Review: Amazing, hilarious, and downright scary!! The behavior of the men who ran the world in the 1990s exposed from the Oval Office to the corner office. Apparently these guys were most interested in getting more money for themselves, more power, and laid more -- by women other than their wives. How sad that this behavior was masked or applauded and got a free pass from the press. What is so noble about giving the market what it wants while treating so many with such disrespect whether from layoffs or abusive treatment of employees? That's not providing shareholder value but simply lining the pockets of a few at the expense of many. Byron should get a medal for exposing men in power behaving badly. No wonder the 1990s ended in such a bust.

Rating: 5 stars
Summary: The Dish on the deals, the debauchery, and the dysfunction!
Review: As a fan of Christopher Byron's prior book, Martha Inc. and his New York Post column, I anxiously awaited the publication of Testosterone Inc. I was not disappointed. I absolutely loved this book !!! It is a total page-turner. I read it in 2 days.

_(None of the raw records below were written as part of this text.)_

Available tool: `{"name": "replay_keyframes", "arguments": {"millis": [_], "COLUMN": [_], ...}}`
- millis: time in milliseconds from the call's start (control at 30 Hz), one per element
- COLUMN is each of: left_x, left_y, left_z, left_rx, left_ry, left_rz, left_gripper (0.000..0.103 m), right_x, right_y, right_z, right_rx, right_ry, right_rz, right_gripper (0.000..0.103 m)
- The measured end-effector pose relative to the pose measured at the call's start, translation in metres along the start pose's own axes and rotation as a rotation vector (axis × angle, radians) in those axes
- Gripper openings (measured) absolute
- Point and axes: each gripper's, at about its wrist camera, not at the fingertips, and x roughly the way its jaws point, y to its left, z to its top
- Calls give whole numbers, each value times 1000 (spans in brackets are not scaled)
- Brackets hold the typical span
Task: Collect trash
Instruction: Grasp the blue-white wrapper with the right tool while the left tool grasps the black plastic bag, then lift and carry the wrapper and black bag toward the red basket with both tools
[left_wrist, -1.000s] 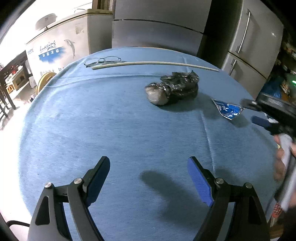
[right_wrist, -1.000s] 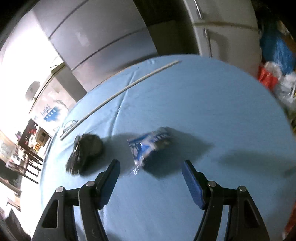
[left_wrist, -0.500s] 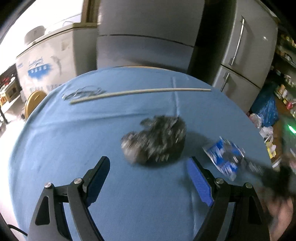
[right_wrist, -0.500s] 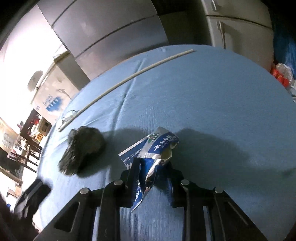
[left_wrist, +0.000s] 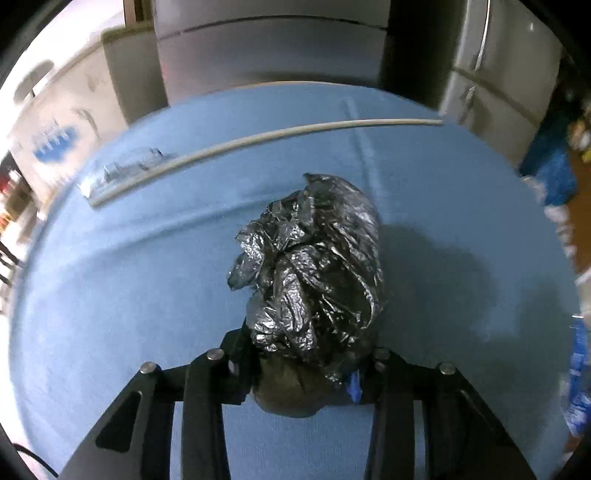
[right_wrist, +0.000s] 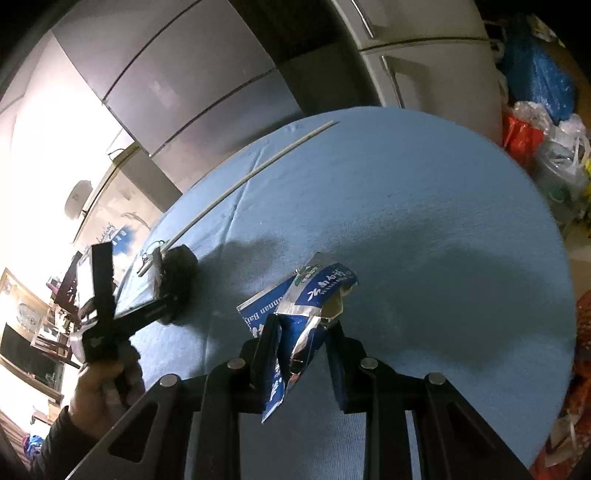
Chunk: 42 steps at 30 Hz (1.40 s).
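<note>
A crumpled black plastic bag (left_wrist: 314, 273) lies on the round table with the blue cloth (left_wrist: 129, 295). My left gripper (left_wrist: 303, 369) is shut on the near end of the bag, and both also show at the left of the right wrist view (right_wrist: 162, 284). My right gripper (right_wrist: 301, 354) is shut on a blue and silver foil wrapper (right_wrist: 306, 306), which sticks up between the fingers. A blurred bit of the wrapper shows at the right edge of the left wrist view (left_wrist: 578, 384).
A long white stick (left_wrist: 258, 142) and a pair of glasses (left_wrist: 129, 168) lie at the far side of the table. Grey refrigerators (left_wrist: 495, 70) and a chest freezer (right_wrist: 110, 221) stand behind. Bags of clutter (right_wrist: 543, 122) sit on the floor at right.
My left gripper moved forward to the black bag and shut on it. My right gripper shut on the foil wrapper and now holds it.
</note>
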Motion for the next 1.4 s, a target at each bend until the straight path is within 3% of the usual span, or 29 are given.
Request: {"name": "replay_keyframes", "arguments": {"millis": [233,367,900,1400], "left_x": [-55,-71,-112,-136], "left_y": [-3,-1,-10,-50], "left_z": [-34,-48,-76,-112], "left_rx": [7,4,6,67], "left_ry": [-90,-101,-151,-155], "left_rz": [19,28,18,-32], "left_gripper": [38,38,38,38], "right_x": [0,-3,-15,-47], "right_y": [10,13,25,-11], "right_z": [-14,-23,-41,-58], "right_rx": [-16,-22,-43,33], "right_ry": [11,16,6,-29], "right_rz": [30,37,75,73], "right_gripper": [27,27,27,27]}}
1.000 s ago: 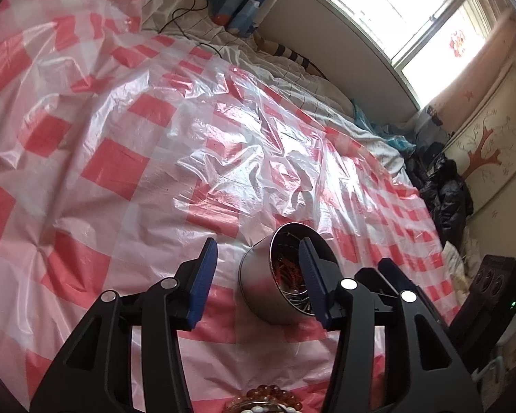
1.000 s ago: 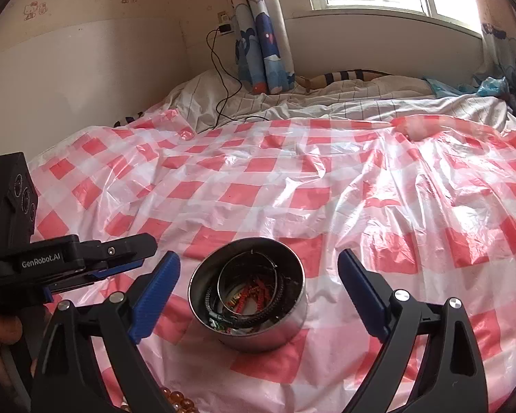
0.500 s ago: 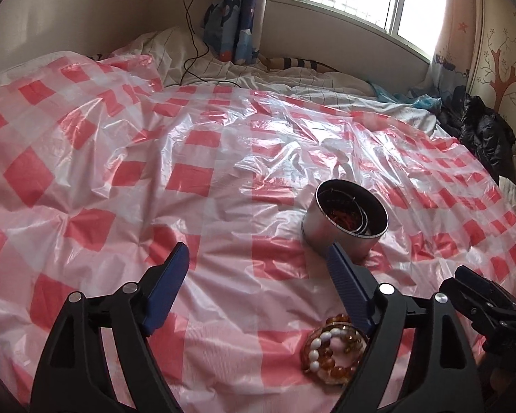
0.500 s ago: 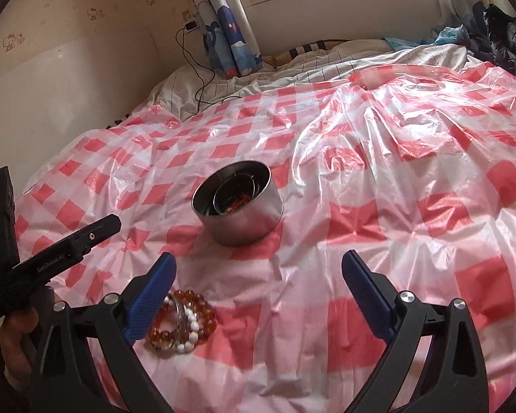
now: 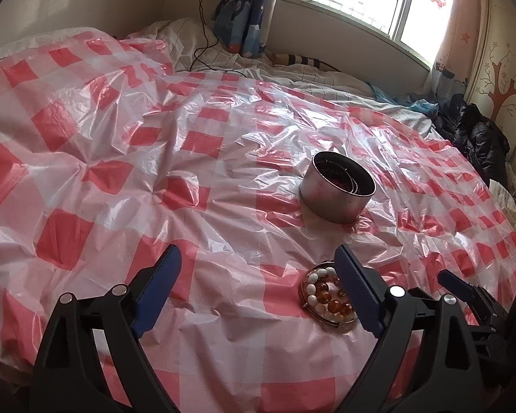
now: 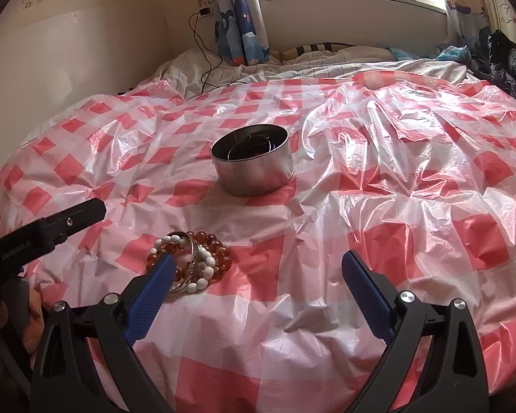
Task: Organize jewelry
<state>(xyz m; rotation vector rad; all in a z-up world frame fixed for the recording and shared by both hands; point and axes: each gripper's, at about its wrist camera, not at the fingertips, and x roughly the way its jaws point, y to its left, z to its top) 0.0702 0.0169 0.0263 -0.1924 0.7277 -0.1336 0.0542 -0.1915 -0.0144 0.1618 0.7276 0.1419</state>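
Moved: both grippers back off the metal tin [image 5: 337, 191]; left gripper [image 5: 258, 287] jaws have just been opening, nothing between them.
Right gripper [image 6: 258, 284]: wide, empty.
Bracelets [image 6: 189, 261]: eleven o'clock, beside its left fingertip; nearer right.

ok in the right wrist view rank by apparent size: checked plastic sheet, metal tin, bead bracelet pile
1. checked plastic sheet, by far largest
2. metal tin
3. bead bracelet pile, nearly tin-sized here; it lies nearer the camera, so true order is unsure

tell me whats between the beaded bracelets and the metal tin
Nothing but bare red-and-white checked plastic sheet. The right wrist view shows it best: the beaded bracelets lie nearer the camera, the metal tin farther back, apart.
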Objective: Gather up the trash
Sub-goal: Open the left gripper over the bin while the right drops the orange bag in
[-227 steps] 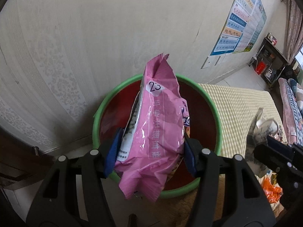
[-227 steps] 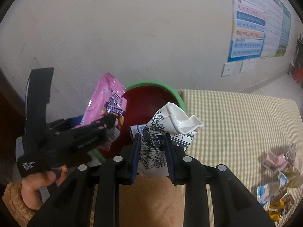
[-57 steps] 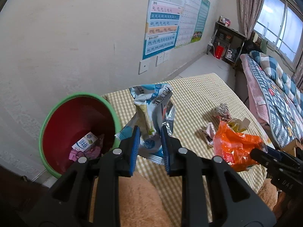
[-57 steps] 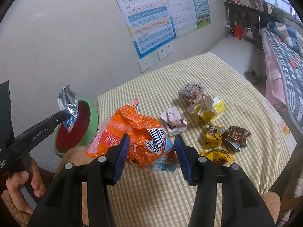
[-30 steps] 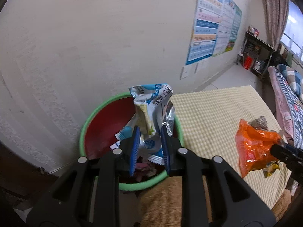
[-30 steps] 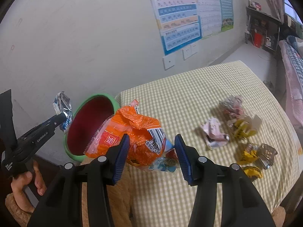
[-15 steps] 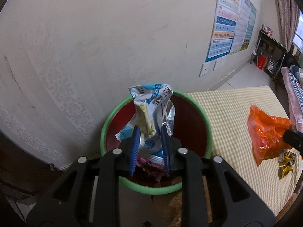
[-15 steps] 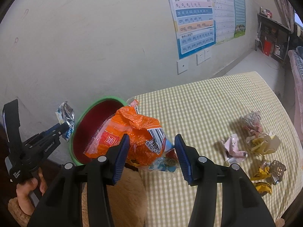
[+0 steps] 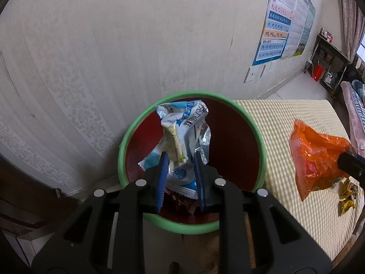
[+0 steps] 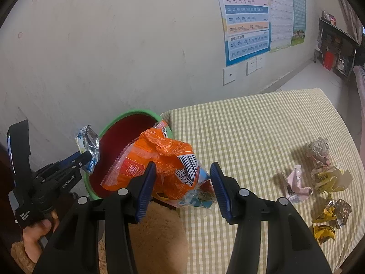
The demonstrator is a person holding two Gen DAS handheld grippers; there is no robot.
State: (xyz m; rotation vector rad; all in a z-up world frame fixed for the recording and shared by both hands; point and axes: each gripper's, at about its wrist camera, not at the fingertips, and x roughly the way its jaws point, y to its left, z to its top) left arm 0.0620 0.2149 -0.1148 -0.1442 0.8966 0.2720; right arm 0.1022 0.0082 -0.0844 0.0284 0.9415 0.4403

The rise and fall of the American CEO is a culturally defining moment and no one tells the story better than Christopher Byron. The money, the women, the greed ... while we were admiring these "all powerful CEOs", they were acting like drunken frat boys behind our backs. Thank you Christopher Byron for telling us the inside story - the very entertaining yet very scary true story.

Rating: 5 stars
Summary: It Doesn't Get Better!
Review: At long last! Someone has taken the time to write a definitive and authoritative text on the abusive and destructive leadership of a few heralded CEOs from a (hopefully) bygone era. The research in this book is superb. It is exhaustive and painstaking in its determination to be fact-based, detailed and accurate. I think the author and his team deserve gold medals for truth seeking, accuracy, insightful observation and analysis. Thank you, Mr. Byron, for knowing who to go after, and for having a sense of humor as you do.

Rating: 5 stars
Summary: Bravo
Review: Bravo to Chris Byron for finally telling the real story of these celebrity CEOs. The pillars that we placed these men on is chipping away and it is about time someone gave us another voice. Jack Welch and the men of GE should be ashamed of themselves. I found this book both entertaining and downright stunning at the same time. Read this book--you'll be shocked!

Rating: 2 stars
Summary: Flesh and the Mammon
Review: C. Byron depicts the 4 main characters in this book (business managers J. Welsh, D. Kozlowski, A. Dunlap and R. Perelman) as angry self-servers and tenacious wive-dumpers with babe-magnet fantasies.
Their main common feature is frustration, with parents, jobs, pay and spouse ... even after they reached the top. It was (is) never enough.
Out of this frustration grew their aggression and immense drive for power and dominance, their savage cost-cutting and childish jealousies, which were fatal even for their most loyal collaborators.
For J. Welsh, company loyalty was a weakness and pure hypocrisy.
Unless you consider these people as the most brilliant specimen of the homo sapiens species (they are all falling from their horse in this book), this is an unimportant book about uninteresting people (I agree, not for their employees who were fired).
This book has its bouts of gags and vitriolic comments, but also some unnecessary outburst, dragging in e.g. Bill Clinton's escapades.
All in all, an extended somewhat better gossip column.

Rating: 1 stars
Summary: hidden envy fuels the pen
Review: Christopher Byron is a barely-contained little nut of rage whose transparent drive to make fun of or denigrate the powerful, seems his way of touching the hem of powerful, successful people. He appears to be in great need to vent his envy and impotence. Worthless read.

Rating: 3 stars
Summary: Footnotes Long and Annoying
Review: Each page is 1/2 copy, and 1/2 footnotes. The author uses so many different footnotes, that he has to revert to sometimes as many as 5 different sybmols on a single page.

A (not literal) example:
The greed was born early in* Jack Welch

* Here, I use the classical "in". You may think I mean "With the characteristic, attribute, or property of: a tall man in an overcoat.", but I really mean "Located inside; inner.". More information about the word "in" can be found in Fred Smith's, 1998 book, "The History of the Word 'In'", published by Harper & Collins, 2nd edition paperback.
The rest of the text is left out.